"""
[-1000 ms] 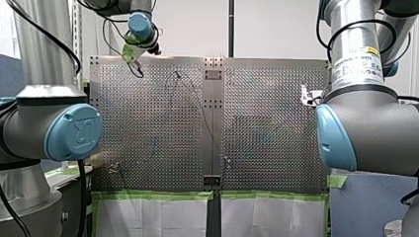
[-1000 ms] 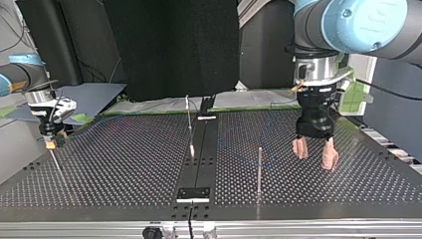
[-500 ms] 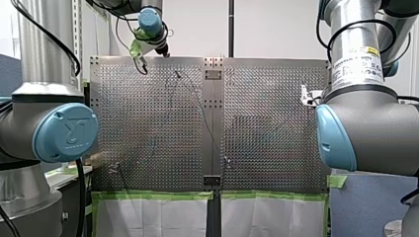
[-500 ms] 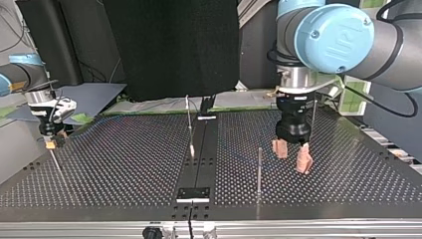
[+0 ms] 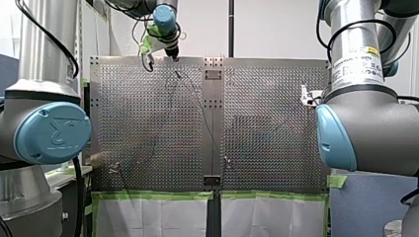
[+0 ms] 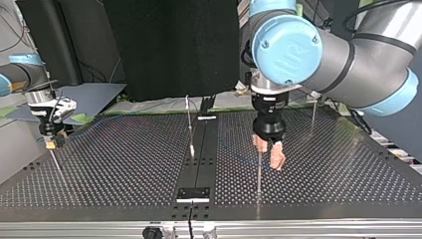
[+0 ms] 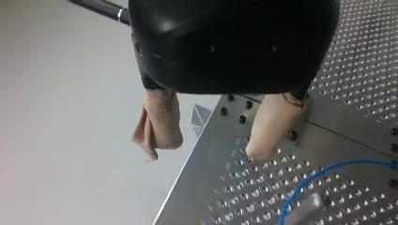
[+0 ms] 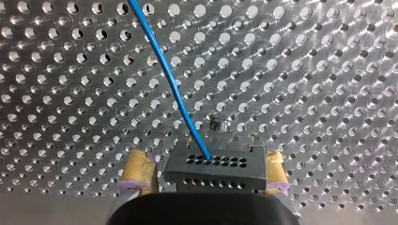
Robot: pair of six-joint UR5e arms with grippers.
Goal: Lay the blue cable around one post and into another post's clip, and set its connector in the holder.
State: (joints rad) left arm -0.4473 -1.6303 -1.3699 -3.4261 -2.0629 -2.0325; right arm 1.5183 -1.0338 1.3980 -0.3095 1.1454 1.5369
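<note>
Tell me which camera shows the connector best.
The right wrist view: the connector sits close between the jaws, its holes and the cable entering it plain. The top view shows only a small blur at its left; in the front view it is too small to tell; the left wrist view misses it.

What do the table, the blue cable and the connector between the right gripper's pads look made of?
Table: bare metal, likely aluminium, with bright glints around its holes. Blue cable: thin, smooth sheath, probably plastic, bending in a curve. Connector: dark grey matte block with rows of holes, probably moulded plastic; metal cannot be excluded.
</note>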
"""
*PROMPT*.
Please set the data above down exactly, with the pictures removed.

*RESPONSE TO THE TASK*.
[-1000 ms] 
[-1000 ms] 
[-500 ms] 
[-500 ms] 
[+0 ms] 
[+0 ms] 
[+0 ms] 
[+0 ms] 
Robot: pair of six-joint UR5e arms with grippers.
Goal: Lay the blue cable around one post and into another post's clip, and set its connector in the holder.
State: (joints rad) left arm -0.4473 -1.6303 -1.3699 -3.4261 -2.0629 -2.0325; right arm 1.5183 -1.0338 1.3980 -0.3095 1.1454 1.5369
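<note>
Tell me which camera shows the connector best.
The right wrist view: the connector sits close between the jaws, its holes and the cable entering it plain. The top view shows only a small blur at its left; in the front view it is too small to tell; the left wrist view misses it.

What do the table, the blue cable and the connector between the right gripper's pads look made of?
Table: bare metal, likely aluminium, with bright glints around its holes. Blue cable: thin, smooth sheath, probably plastic, bending in a curve. Connector: dark grey matte block with rows of holes, probably moulded plastic; metal cannot be excluded.
</note>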

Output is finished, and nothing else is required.